[Work instructions]
Exactly the lines from the beginning of the material to the line with "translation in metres" are to be repeated, both ends included.
======
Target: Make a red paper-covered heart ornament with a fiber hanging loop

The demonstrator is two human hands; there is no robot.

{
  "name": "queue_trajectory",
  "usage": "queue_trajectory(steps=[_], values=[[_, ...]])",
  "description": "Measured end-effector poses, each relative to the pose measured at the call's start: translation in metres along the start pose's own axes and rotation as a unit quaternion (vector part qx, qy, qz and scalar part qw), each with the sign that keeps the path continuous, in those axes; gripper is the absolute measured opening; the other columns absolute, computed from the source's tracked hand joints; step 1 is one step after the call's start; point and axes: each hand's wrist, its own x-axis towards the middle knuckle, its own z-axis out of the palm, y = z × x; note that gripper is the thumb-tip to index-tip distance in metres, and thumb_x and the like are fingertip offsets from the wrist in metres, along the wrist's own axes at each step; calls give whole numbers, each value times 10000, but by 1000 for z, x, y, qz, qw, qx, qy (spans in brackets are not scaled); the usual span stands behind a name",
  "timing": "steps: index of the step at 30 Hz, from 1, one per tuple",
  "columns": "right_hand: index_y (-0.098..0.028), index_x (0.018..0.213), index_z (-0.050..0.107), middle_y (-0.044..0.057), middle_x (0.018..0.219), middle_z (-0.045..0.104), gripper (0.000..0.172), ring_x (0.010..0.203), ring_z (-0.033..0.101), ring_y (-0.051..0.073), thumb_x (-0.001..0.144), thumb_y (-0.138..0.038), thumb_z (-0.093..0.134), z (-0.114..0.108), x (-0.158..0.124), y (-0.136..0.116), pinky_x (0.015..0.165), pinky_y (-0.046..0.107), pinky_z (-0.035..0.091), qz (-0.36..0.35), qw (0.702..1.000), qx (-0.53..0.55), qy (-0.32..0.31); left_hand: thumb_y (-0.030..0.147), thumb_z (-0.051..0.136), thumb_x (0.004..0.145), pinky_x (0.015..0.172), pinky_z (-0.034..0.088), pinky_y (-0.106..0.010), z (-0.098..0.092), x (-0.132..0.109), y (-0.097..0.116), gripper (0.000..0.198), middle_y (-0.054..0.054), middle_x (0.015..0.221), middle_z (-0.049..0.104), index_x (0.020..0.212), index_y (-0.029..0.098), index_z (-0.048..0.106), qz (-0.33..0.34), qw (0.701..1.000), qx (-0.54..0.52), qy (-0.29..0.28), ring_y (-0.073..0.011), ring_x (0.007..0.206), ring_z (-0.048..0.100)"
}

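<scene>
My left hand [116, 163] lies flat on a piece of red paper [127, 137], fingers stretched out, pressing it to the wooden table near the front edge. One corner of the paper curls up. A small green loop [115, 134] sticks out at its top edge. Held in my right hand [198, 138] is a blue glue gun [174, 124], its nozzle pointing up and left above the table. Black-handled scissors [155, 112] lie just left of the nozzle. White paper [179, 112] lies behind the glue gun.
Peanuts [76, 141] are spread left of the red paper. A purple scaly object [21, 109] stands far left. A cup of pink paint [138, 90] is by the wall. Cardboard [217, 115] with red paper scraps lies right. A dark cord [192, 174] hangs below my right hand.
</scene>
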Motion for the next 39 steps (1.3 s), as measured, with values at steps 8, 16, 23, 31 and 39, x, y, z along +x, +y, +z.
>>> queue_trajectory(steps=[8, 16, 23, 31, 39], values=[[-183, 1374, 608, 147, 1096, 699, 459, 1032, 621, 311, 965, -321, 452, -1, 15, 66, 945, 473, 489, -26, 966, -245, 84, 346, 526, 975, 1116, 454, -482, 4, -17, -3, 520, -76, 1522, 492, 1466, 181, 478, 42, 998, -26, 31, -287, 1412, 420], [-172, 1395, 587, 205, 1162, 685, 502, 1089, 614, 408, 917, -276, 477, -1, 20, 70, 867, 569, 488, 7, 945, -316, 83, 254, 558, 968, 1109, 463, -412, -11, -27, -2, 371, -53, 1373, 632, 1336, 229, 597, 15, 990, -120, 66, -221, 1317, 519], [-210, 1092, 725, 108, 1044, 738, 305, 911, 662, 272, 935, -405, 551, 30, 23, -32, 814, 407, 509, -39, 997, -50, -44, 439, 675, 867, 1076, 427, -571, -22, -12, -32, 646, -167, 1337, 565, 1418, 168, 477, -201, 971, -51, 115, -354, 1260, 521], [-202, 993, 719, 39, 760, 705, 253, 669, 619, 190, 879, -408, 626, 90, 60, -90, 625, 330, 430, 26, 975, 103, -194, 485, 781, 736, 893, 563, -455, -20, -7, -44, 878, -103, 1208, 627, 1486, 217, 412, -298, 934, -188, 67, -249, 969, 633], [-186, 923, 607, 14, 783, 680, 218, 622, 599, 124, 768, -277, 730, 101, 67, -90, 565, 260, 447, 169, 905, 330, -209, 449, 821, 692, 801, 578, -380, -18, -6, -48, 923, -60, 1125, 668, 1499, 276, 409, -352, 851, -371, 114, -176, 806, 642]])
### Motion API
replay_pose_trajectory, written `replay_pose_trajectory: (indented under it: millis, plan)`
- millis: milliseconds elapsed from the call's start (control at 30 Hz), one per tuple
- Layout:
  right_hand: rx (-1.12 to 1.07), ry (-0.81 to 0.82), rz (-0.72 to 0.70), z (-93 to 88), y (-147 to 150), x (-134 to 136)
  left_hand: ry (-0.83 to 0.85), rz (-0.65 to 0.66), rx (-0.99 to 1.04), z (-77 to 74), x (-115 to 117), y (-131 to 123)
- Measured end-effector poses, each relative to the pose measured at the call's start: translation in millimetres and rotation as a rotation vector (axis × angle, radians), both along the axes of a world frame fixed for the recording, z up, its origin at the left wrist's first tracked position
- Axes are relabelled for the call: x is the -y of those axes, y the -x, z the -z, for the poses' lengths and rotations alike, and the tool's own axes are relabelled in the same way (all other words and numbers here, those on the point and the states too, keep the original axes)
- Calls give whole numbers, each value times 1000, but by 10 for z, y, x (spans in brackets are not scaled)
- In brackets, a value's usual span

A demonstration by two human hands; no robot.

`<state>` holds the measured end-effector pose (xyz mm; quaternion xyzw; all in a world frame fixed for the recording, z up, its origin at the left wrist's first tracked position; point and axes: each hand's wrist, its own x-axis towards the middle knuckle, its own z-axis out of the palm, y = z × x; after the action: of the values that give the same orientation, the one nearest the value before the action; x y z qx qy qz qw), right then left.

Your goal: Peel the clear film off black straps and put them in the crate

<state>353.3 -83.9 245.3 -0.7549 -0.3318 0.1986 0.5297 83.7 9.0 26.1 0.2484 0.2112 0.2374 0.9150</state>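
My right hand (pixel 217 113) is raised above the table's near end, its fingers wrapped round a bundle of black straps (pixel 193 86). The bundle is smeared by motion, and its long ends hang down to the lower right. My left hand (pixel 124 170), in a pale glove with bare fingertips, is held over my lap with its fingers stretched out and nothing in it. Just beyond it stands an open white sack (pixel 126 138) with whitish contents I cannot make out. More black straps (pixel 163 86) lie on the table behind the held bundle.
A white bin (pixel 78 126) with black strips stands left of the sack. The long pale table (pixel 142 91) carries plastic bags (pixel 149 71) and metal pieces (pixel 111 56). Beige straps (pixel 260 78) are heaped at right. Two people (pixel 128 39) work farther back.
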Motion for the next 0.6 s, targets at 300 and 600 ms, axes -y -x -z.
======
[Task solution]
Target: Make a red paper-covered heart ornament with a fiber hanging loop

The demonstrator is two human hands; there is no robot.

{
  "name": "queue_trajectory",
  "usage": "queue_trajectory(steps=[_], values=[[_, ...]])",
  "description": "Measured end-effector poses, each relative to the pose measured at the call's start: translation in metres along the start pose's own axes and rotation as a unit quaternion (vector part qx, qy, qz and scalar part qw), each with the sign that keeps the path continuous, in those axes; gripper is the absolute measured opening; the other columns absolute, computed from the source's tracked hand joints; step 1 is one step after the call's start; point and axes: each hand's wrist, its own x-axis towards the middle knuckle, its own z-axis out of the palm, y = z × x; note that gripper is the thumb-tip to index-tip distance in metres, and thumb_x and the like are fingertip offsets from the wrist in metres, along the wrist's own axes at each step; calls give whole numbers, each value times 10000, but by 1000 for z, x, y, qz, qw, qx, qy (spans in brackets are not scaled); the usual span stands behind a name",

The requested output has been given in full.